The regime of cross subsidy became more and more stringent whereby the commercial and the industrial sector along with railway traction made up for a part of the revenue lost through sale of electricity to the agricultural and domestic sectors. Over time, the revenue earned through cross subsidy could finance smaller and smaller portions of the total subsidy requirements.  This led to a steep rise in electricity price for the industrial sector which harmed them since they slowly became uncompetitive. It also encouraged the industrial sector to set up their own captive plants and free themselves from the stranglehold of the SEBs. 

The losses of the SEBs deteriorated further since quite often the Government did not pay their dues.

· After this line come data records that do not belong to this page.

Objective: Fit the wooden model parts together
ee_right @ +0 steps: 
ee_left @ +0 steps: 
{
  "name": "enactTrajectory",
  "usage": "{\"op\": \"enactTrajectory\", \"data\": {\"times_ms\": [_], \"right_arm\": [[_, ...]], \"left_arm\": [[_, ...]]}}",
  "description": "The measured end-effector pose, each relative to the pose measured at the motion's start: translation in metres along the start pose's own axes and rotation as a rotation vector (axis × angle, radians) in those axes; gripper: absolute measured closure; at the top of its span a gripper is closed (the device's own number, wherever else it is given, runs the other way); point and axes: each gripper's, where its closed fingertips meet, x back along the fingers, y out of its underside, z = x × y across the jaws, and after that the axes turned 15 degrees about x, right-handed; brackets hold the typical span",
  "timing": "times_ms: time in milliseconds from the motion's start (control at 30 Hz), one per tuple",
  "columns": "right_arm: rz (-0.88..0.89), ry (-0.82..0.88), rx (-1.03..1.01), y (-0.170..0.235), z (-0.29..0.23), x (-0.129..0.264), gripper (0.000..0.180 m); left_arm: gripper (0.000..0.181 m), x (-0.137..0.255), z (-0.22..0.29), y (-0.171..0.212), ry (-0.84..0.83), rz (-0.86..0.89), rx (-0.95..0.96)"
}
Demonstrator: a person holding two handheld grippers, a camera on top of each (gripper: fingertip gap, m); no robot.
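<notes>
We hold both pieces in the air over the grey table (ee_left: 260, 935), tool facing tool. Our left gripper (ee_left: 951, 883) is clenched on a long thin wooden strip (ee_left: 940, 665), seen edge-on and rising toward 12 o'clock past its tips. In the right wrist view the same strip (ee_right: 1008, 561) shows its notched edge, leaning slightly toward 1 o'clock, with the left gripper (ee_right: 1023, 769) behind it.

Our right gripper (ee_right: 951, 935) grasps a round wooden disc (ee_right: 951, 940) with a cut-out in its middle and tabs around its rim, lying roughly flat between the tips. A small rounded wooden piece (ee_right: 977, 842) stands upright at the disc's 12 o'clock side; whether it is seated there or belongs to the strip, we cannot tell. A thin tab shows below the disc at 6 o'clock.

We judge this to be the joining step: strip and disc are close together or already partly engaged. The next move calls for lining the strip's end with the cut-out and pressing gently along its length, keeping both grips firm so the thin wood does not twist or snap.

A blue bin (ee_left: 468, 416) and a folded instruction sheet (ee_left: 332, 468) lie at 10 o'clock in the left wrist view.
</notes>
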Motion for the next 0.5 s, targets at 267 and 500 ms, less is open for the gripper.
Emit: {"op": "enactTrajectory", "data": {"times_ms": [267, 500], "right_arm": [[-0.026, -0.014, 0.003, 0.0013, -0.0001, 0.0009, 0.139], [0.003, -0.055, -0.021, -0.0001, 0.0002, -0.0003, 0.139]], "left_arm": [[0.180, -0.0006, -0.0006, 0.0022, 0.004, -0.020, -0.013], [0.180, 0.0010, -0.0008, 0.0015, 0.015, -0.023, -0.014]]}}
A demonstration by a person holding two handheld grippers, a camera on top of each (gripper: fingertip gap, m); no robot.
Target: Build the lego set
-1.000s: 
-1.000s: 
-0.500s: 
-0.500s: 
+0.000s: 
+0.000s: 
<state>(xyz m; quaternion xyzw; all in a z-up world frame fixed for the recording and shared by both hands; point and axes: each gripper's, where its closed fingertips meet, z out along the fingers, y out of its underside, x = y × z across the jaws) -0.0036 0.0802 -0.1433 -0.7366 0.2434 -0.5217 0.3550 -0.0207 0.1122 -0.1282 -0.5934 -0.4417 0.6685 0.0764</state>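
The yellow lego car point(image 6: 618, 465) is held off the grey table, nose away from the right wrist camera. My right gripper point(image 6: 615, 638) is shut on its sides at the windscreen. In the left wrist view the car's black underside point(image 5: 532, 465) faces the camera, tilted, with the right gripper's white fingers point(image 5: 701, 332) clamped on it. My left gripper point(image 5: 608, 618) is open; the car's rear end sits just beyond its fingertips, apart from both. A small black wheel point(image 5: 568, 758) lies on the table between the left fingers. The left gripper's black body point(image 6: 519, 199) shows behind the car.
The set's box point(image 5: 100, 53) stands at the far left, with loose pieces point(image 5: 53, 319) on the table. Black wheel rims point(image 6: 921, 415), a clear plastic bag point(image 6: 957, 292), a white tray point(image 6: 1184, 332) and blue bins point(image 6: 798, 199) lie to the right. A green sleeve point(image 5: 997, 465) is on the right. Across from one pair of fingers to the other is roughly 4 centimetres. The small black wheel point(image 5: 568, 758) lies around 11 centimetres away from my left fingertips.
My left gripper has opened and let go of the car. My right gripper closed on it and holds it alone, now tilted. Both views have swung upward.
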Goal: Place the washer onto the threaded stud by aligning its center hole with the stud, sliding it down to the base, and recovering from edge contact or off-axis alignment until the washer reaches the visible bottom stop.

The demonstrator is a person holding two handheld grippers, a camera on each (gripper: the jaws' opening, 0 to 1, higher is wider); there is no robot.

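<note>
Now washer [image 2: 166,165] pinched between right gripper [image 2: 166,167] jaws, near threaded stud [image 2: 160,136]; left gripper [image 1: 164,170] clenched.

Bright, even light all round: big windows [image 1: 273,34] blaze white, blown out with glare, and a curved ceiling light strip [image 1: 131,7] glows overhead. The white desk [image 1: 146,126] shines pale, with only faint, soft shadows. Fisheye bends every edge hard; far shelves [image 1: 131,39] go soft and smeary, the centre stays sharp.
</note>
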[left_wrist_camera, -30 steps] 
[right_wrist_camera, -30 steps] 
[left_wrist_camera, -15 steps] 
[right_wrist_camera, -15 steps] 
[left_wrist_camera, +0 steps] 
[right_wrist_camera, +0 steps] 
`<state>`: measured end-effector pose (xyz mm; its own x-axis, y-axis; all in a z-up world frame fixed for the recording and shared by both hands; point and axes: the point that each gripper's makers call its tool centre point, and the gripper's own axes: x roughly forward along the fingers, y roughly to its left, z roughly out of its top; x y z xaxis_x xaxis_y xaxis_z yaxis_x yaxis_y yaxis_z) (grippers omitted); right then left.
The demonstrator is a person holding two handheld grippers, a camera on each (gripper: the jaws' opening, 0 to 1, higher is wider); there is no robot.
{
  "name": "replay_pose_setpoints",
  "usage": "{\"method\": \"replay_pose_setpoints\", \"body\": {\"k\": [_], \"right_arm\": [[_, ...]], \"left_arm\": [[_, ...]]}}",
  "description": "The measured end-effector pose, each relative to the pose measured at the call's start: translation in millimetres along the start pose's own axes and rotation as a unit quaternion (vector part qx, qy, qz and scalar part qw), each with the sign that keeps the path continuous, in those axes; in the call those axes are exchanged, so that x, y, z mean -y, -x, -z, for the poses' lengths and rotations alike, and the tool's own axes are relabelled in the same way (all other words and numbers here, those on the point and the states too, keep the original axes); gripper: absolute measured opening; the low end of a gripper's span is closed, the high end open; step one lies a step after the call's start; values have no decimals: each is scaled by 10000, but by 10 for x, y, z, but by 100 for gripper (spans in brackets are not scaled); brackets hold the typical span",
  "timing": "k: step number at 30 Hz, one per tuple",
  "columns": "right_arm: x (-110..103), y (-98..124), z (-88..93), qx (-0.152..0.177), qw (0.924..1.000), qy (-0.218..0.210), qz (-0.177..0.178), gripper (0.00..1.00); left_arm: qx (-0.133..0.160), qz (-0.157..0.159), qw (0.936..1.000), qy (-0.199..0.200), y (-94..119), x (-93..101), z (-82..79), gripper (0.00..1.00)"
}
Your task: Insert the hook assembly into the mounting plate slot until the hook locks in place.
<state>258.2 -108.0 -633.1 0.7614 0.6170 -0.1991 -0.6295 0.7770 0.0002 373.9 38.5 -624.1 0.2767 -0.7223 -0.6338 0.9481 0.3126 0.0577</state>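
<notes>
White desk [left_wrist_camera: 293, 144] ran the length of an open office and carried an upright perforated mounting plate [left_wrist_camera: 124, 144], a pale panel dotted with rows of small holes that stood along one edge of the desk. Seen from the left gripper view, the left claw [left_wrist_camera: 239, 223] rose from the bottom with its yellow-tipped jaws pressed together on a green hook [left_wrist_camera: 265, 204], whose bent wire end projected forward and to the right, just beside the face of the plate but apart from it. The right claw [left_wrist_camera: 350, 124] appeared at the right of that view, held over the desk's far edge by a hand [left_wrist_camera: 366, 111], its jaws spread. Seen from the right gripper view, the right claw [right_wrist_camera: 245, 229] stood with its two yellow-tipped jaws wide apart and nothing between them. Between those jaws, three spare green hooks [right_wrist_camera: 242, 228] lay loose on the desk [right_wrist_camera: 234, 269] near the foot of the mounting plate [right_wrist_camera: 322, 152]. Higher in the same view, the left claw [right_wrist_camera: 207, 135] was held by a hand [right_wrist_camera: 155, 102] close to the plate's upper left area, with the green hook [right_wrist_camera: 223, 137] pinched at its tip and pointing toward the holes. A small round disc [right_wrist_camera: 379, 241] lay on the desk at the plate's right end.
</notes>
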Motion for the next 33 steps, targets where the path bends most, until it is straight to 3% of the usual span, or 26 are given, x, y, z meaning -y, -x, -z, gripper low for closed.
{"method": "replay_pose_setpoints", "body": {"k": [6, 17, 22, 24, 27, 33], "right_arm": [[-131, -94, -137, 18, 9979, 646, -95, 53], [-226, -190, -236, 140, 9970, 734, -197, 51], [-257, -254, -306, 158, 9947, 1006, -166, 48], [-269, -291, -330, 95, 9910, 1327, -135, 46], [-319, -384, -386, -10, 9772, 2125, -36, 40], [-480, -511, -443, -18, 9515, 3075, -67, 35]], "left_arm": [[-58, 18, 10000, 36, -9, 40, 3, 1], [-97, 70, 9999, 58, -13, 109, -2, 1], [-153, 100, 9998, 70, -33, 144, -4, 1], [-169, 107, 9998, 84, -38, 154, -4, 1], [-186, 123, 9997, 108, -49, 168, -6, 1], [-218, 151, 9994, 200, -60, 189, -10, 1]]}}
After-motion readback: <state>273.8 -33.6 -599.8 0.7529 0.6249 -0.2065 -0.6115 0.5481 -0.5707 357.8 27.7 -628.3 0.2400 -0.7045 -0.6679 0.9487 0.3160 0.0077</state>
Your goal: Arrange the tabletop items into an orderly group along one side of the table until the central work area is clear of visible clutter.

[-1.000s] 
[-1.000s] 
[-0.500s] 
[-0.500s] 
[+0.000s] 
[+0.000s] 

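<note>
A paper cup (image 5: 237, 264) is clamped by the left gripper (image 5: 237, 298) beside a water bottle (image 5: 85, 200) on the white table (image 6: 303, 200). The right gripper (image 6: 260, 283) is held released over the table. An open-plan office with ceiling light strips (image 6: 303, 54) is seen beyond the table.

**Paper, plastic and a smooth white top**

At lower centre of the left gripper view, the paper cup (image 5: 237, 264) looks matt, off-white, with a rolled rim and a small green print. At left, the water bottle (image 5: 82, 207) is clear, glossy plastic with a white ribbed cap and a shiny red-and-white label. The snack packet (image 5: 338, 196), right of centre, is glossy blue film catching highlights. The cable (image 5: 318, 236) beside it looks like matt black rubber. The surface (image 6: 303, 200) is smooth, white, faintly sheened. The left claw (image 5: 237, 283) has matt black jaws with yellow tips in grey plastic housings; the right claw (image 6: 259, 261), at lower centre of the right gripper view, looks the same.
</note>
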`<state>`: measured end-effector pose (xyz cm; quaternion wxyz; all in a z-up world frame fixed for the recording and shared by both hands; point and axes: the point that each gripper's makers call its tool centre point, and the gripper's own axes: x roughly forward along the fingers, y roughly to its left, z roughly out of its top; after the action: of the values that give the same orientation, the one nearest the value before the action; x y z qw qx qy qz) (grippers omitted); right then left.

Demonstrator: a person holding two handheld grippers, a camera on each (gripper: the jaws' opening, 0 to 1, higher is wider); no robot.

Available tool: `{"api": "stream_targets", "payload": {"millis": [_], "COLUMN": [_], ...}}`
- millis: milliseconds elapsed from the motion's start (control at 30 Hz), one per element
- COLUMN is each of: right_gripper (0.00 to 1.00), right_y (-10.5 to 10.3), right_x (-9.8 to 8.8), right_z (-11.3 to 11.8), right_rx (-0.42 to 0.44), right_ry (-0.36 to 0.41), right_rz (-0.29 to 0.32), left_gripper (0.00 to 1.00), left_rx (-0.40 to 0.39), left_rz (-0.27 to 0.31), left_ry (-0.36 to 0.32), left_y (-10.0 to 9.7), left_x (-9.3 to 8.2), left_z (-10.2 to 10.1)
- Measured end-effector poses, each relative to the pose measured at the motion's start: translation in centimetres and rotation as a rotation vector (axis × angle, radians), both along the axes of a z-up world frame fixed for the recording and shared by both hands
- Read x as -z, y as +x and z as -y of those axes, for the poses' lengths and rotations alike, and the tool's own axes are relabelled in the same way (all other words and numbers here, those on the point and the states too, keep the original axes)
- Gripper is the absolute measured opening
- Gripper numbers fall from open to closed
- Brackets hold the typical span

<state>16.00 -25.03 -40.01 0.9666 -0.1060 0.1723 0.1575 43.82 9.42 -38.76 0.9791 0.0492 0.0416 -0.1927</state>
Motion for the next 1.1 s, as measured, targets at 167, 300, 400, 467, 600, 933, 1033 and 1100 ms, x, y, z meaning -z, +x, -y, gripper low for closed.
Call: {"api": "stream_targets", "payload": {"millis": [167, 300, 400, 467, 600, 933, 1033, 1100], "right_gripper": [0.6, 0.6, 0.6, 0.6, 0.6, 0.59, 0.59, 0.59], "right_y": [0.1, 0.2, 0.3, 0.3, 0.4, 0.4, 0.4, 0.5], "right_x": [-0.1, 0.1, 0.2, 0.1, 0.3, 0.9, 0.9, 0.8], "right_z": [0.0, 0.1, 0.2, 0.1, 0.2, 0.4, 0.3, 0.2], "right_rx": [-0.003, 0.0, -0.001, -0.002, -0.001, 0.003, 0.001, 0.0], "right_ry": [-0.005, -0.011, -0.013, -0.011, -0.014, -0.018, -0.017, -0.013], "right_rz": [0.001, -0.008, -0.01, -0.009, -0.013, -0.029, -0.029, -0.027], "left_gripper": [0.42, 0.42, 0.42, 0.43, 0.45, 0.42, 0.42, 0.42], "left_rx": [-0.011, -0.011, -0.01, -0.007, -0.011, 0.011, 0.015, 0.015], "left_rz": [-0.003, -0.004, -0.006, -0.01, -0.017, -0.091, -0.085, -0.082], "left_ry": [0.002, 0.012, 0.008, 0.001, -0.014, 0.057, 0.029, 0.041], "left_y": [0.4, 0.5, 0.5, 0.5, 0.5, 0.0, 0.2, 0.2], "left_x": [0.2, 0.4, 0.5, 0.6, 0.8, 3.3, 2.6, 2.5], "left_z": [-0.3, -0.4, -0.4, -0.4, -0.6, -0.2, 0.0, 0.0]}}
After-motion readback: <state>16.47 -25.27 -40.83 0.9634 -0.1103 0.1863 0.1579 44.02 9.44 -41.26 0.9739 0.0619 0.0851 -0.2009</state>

There were no investments made for improving the infrastructure, especially distribution, which was slowly getting outdated and out of sync with the growing demand. The depreciation fund which was set up in accordance with the VIth Schedule of the Electricity Supply Act 1948 proved to be inadequate as prices of plant have raised manifold.

There were very little investments made in generation sector since the internal resource position was very poor. This led to a poor capacity addition program. 

Though there was inadequate capacity, there were periods of underutilization of the existing capacity primarily because of poor technical efficiency.

The SEBs were treated as centres of patronage and jobs were doled out to people close to the power centre. The employment levels were thus way above norms. Not only were the SEBs overstaffed, it was an undisciplined force. The number of employees per million units of energy sold in India in 1990-91 was about 5 while it was 0.2 in Chile, Norway and the US.

Theft and pilferage of equipment and wires lying in the stores was rampant. Service to consumers was downright unacceptable with long waiting lists for new connections coupled with high corruption. Service to consumers in case of outages was pathetic, especially in rural areas.  

By the early 1990s, the position of the SEBs was so critical that it became absolutely unsustainable. It was clear that some form of financial discipline had to be enforced immediately but the SEBs had no financial might left in them to rectify the situation.